Ultimate Edition, d'autre part, est à l'extrémité opposée du spectre de 4MLinux. UE est définitivement un délice pour les maximalistes car il est rempli de logiciels. Un écrivain de LinuxInsider a une critique complète de Ultimate Edition 5.4.

Jack M. Germain rapporte pour LinuxInsider:

Je n'étais pas ravi de mes premières expériences pratiques pour me familiariser avec Ultimate Edition 5.4. J'ai trouvé une liste ennuyeuse de problèmes.

Avec de nombreuses années à passer en revue les distributions Linux à mon actif, j'ai remarqué un lien solide entre les premières impressions du site Web d'une distribution et les impressions durables des performances d'une distribution. Disons simplement que l'état désorganisé du site Web, dans ce cas, se poursuit dans la dernière version de cette distribution.

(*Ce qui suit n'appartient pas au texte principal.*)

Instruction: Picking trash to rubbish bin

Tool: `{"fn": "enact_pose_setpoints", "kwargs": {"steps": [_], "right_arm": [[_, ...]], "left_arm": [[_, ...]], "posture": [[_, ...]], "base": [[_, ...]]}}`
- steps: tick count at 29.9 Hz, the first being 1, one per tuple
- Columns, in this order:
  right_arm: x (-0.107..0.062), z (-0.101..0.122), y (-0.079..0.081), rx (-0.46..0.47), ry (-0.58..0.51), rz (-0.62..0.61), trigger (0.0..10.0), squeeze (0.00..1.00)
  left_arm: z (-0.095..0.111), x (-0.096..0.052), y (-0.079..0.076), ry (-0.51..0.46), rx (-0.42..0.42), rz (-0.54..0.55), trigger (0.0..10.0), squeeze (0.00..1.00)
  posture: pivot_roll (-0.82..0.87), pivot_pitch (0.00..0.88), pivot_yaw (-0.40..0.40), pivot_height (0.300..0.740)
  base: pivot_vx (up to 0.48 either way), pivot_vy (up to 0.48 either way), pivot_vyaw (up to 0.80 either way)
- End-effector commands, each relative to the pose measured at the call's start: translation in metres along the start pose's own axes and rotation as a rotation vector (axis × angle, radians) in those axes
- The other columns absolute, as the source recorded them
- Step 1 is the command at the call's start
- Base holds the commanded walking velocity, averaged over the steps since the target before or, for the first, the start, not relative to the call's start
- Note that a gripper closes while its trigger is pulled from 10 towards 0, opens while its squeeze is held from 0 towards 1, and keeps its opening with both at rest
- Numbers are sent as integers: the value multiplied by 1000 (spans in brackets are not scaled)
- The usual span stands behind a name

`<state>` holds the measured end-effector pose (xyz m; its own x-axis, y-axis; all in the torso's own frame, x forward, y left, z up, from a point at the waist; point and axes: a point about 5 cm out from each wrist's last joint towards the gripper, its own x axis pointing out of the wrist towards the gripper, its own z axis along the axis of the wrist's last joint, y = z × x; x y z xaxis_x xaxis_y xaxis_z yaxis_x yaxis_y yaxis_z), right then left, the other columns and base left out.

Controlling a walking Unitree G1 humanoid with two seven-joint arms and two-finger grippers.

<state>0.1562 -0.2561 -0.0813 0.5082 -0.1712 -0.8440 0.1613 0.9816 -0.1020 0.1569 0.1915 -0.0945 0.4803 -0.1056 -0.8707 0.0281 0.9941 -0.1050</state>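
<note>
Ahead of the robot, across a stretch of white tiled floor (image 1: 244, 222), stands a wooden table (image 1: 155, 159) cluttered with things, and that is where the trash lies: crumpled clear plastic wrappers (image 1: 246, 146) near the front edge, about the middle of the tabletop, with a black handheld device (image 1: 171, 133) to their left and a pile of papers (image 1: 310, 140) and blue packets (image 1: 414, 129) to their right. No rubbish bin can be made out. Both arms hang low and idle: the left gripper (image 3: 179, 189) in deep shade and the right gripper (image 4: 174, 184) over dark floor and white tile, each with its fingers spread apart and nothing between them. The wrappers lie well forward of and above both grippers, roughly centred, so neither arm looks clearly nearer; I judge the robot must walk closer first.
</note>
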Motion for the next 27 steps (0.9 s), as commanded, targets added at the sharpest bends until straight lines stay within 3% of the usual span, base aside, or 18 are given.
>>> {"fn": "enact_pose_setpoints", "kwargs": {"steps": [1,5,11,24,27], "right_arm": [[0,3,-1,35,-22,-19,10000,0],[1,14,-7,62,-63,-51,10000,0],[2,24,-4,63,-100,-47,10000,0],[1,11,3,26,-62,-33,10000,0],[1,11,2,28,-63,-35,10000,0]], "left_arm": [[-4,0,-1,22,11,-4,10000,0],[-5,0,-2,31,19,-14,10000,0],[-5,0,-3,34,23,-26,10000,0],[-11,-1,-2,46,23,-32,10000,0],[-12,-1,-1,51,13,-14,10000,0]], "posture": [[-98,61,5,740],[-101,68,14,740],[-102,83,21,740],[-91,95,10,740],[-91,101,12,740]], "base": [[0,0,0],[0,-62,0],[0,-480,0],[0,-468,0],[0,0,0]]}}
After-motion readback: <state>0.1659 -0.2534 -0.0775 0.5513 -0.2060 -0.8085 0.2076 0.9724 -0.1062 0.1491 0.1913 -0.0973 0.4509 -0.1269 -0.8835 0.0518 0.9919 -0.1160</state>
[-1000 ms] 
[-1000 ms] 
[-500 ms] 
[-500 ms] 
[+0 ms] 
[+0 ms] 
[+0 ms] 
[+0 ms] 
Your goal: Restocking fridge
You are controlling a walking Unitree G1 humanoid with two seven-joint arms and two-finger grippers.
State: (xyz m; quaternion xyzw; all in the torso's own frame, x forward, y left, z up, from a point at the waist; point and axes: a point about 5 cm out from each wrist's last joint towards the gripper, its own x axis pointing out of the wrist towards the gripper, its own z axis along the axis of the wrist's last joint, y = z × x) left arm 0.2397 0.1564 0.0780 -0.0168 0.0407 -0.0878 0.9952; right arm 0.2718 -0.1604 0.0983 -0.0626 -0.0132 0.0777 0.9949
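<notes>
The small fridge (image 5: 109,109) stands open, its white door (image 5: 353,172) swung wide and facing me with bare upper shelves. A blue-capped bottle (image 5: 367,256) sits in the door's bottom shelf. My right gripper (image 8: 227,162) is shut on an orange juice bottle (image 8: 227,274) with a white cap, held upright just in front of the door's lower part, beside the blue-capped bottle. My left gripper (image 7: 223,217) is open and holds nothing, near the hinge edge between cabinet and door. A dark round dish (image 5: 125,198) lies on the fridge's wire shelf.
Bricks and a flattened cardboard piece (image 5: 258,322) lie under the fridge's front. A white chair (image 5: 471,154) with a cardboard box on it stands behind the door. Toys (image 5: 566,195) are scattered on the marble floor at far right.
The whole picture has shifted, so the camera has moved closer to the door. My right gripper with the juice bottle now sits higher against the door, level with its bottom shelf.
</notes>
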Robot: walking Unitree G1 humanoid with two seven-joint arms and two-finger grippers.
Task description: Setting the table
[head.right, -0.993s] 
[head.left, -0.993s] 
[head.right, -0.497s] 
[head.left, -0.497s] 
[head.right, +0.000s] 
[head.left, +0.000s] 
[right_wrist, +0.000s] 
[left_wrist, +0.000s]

Un petit exemple: je n'ai trouvé nulle part de liste des exigences d'installation minimales pour le matériel. Cela s'est avéré frustrant. J'ai perdu du temps à essayer de charger Ultimate Linux sur plusieurs ordinateurs vieillissants. Certains des problèmes étaient liés à la mémoire et à l'espace de stockage. D'autres problèmes concernaient des insuffisances de la carte graphique.

Ultimate Edition cible les nouveaux venus sous Linux, mais ceux qui l'essaient pourraient avoir besoin d'un peu plus de familiarité avec Linux pour contourner certains des problèmes liés à l'exécution de ce système d'exploitation Linux pas si ultime.